▶ [What you should do]:
Reproduce exactly, and only, the lines below from the one containing "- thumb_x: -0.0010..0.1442" through the one containing "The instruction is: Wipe".

━━━━━━━━━━━━━━━━━━━━━━━━━━━━━━

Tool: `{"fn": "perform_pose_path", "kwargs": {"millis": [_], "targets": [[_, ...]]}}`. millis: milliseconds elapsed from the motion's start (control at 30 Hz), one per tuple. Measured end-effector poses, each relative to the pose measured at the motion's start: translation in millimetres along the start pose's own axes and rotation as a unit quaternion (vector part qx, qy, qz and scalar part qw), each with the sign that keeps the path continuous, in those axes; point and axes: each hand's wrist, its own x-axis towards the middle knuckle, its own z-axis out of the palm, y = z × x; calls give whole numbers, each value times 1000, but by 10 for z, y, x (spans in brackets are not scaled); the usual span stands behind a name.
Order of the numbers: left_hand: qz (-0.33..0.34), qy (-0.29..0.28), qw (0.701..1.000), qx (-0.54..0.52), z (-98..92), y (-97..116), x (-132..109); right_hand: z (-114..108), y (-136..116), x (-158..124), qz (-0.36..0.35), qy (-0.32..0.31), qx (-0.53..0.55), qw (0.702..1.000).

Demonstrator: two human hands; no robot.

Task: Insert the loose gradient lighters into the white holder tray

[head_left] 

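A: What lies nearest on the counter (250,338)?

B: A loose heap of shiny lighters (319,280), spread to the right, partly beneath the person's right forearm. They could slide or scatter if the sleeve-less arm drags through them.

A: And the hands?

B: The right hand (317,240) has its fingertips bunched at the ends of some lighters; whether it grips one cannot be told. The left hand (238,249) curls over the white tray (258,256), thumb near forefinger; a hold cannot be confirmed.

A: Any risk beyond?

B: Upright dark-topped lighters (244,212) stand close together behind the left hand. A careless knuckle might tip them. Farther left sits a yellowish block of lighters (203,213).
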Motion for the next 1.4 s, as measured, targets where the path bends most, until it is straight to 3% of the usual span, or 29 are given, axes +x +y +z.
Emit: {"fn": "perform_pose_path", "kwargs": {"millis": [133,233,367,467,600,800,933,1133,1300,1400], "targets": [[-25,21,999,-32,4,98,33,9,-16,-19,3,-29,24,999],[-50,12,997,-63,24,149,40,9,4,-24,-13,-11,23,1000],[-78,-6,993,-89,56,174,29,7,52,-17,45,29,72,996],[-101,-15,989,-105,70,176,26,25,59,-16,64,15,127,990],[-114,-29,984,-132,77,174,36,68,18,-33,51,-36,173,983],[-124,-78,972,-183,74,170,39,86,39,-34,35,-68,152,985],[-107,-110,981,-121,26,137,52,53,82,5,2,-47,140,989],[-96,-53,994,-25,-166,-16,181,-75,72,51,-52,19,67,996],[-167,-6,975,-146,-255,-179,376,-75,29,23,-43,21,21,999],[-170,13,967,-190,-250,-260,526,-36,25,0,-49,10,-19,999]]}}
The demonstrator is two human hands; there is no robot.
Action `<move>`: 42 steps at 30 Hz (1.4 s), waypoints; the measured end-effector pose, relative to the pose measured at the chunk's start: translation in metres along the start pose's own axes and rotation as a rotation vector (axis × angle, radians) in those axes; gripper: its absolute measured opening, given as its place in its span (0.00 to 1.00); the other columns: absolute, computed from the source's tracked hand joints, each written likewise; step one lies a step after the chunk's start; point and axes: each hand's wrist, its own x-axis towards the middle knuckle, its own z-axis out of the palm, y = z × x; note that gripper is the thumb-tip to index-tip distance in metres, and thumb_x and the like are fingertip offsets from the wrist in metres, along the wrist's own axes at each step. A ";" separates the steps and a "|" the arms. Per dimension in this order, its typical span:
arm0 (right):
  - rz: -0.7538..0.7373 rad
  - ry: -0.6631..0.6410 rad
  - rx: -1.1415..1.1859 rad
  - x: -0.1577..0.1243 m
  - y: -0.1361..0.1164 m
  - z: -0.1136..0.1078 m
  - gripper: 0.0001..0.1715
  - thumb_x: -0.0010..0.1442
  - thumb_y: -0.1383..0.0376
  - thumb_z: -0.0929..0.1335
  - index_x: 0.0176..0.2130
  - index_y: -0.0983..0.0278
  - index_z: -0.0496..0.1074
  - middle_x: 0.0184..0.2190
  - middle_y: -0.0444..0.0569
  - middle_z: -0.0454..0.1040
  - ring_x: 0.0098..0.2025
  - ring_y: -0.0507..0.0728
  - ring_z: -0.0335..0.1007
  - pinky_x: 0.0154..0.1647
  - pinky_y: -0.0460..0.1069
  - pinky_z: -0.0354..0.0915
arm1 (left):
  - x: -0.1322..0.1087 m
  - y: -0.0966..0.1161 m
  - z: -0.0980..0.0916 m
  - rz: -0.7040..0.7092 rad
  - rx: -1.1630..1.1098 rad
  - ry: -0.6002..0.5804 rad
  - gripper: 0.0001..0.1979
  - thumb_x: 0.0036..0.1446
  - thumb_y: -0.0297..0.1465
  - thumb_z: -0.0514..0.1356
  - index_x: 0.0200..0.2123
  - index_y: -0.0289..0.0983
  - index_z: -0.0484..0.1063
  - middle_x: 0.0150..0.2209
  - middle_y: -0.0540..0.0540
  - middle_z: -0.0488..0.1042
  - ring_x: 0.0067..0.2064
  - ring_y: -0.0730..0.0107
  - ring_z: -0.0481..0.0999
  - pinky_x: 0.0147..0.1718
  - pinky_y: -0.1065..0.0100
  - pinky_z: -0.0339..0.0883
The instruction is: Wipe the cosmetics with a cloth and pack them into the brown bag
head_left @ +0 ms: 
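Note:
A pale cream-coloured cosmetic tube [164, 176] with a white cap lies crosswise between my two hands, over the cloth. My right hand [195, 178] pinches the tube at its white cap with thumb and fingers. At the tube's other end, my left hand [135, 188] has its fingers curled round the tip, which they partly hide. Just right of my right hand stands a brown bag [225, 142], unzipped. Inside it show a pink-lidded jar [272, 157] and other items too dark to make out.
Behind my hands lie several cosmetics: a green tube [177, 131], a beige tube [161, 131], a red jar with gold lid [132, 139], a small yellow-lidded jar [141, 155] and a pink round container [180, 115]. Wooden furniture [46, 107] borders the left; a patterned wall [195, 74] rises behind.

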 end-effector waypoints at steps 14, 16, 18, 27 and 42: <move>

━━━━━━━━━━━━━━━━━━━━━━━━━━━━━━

▶ [Output]:
  - thumb_x: -0.0010..0.1442
  - thumb_y: -0.1383..0.0376
  - thumb_z: -0.0929..0.1335
  - index_x: 0.0176..0.2130
  - index_y: -0.0983..0.0278
  - index_z: -0.0496..0.1074
  - middle_x: 0.0184..0.2190
  - middle_y: -0.0444..0.0569
  - middle_z: -0.0454..0.1040
  - ring_x: 0.0098..0.2025
  - ring_y: -0.0507..0.0728
  - ring_z: -0.0335..0.1007
  - pinky_x: 0.0154..0.1647
  - pinky_y: -0.0460..0.1069
  - pinky_z: -0.0354..0.0915
arm1 (left):
  - x: -0.1322..0.1087 m
  - y: -0.0966..0.1161 m
  - z: -0.0980..0.0916 m
  - rz: -0.7040..0.7092 rad
  - rx: -1.1630..1.1098 rad
  - ry: -0.6002..0.5804 rad
  - gripper: 0.0001..0.1979
  - thumb_x: 0.0036..0.1446
  - thumb_y: -0.0297..0.1465
  - thumb_z: -0.0514..0.1356
  - index_x: 0.0200..0.2123
  - index_y: -0.0289..0.0983
  - index_z: -0.0484..0.1063
  - middle_x: 0.0150..0.2209
  - middle_y: -0.0540..0.0540
  - middle_z: -0.0488..0.1042
  - ring_x: 0.0067..0.2064
  - ring_y: -0.0730..0.0107
  - ring_z: -0.0481..0.0999
  - pinky_x: 0.0147..0.1718
  - pinky_y: -0.1065..0.0100
  - pinky_z: -0.0339..0.0883
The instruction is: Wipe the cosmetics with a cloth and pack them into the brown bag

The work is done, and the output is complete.